À l’occasion de la fermeture du centre Proxidentaire de Chevigny-Saint-Sauveur (Bourgogne) par le directeur de l’Agence régionale de santé, hier mercredi 9 juin, les Chirurgiens Dentistes de France (CDF) alertent dans un communiqué sur les « dérives des centres associatifs loi 1901″. Ouvert depuis le mois de juin 2020, ce centre dentaire Proxidentaire a été fermé à la suite de divers manquements « à la qualité et à la sécurité des soins et à des plaintes de patients », précisent les Chirurgiens Dentistes de France dans un communiqué.
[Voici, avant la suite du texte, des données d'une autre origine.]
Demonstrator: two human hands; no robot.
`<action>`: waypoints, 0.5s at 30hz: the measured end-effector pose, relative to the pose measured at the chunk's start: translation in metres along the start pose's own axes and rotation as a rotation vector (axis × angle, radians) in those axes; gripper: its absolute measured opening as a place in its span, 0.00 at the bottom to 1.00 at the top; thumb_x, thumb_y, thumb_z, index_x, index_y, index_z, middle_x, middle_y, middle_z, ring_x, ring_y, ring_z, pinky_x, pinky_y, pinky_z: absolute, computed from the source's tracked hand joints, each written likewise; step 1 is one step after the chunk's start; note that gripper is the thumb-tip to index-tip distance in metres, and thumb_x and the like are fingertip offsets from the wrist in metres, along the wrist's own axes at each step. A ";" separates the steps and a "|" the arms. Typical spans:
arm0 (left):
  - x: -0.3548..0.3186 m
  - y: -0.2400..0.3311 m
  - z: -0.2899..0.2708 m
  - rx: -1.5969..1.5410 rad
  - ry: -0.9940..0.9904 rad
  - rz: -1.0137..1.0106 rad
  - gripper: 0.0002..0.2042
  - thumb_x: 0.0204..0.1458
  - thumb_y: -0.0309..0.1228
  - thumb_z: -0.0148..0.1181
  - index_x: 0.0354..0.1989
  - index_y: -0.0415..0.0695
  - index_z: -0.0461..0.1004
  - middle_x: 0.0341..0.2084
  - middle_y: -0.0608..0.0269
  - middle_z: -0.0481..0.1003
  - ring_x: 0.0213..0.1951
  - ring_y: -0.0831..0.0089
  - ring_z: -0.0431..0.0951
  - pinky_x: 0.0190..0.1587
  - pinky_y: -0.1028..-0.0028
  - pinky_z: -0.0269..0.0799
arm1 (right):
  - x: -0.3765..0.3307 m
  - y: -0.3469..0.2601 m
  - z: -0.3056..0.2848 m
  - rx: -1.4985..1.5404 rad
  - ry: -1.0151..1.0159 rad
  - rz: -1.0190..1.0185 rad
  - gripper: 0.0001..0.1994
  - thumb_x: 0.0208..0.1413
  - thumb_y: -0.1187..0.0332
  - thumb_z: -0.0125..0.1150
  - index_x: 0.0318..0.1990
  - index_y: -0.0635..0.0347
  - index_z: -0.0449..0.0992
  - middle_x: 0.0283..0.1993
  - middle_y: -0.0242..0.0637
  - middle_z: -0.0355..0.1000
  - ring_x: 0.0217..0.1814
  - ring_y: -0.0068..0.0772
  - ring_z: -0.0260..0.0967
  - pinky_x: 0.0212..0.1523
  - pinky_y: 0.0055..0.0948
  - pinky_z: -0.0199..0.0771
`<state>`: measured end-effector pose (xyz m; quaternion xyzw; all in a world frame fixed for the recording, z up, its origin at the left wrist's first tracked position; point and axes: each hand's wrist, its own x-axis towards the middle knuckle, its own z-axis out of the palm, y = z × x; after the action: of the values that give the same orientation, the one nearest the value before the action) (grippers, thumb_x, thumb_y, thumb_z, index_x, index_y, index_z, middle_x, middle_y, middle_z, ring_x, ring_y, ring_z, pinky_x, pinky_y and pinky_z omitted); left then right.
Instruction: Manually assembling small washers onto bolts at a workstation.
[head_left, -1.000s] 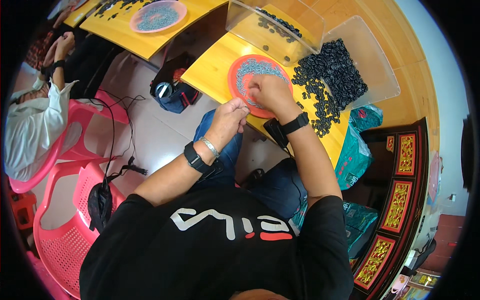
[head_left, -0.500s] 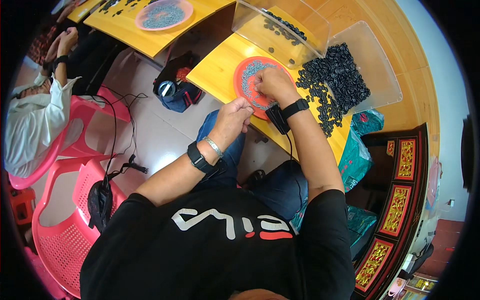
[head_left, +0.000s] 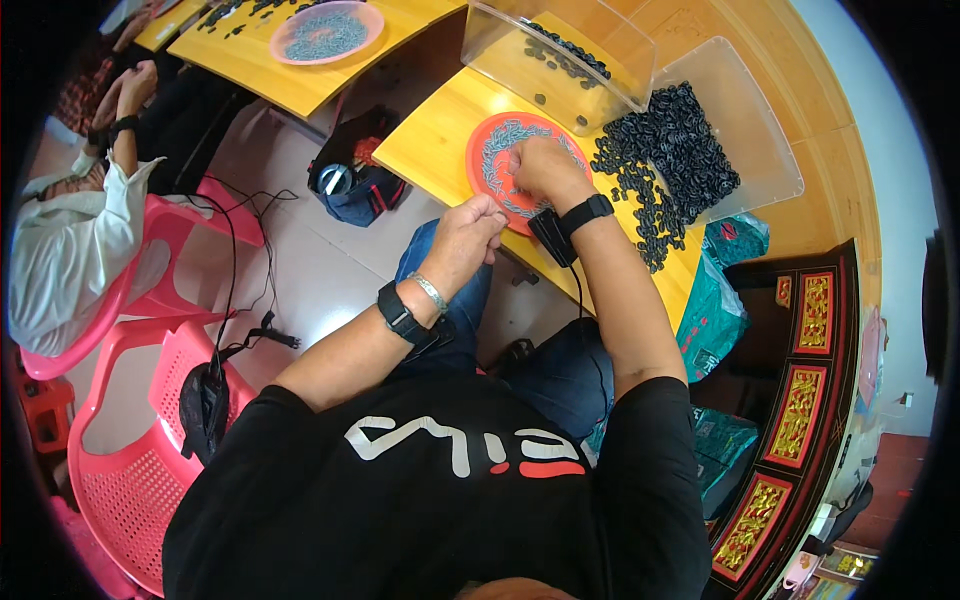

« Protéger les patients vis-à-vis de ces centres »

« Ces manquements portent notamment sur la qualification du personnel, les règles d’hygiène et de désinfection, mais aussi les règles de distanciation et les mesures de prévention élémentaires liées à l’épidémie de Covid ». Le syndicat en appelle au ministre de la Santé, Olivier Véran, pour l’instauration de « mesures fortes pour protéger les patients vis-à-vis de ces centres (…) qui enfreignent toutes les règles de déontologie mises en place par la profession ».

Agrément préalable des ARS

Le syndicat défend en premier lieu le rétablissement de l’agrément préalable des Agences régionales de santé avant l’ouverture d’un centre de santé, en se fondant sur l’étude du projet de santé. Celle-ci comporte des critères concernant l’accessibilité géographique, financière, sociale et temporelle. D’autre part, les CDF réclament l’alignement des règles déontologiques des professionnels exerçant au sein des centres dentaires sur celles applicables aux praticiens libéraux. Ils défendent par ailleurs la régulation des activités des centres dentaires qui ne doivent pas être pratiquées « comme un commerce ». Enfin, ils appellent de leurs vœux l’assouplissement des contrats de collaboration en exercice libéral pour permettre l’emploi de plus d’un collaborateur en cabinet dentaire, solution selon eux « aux problèmes démographiques de certains territoires ».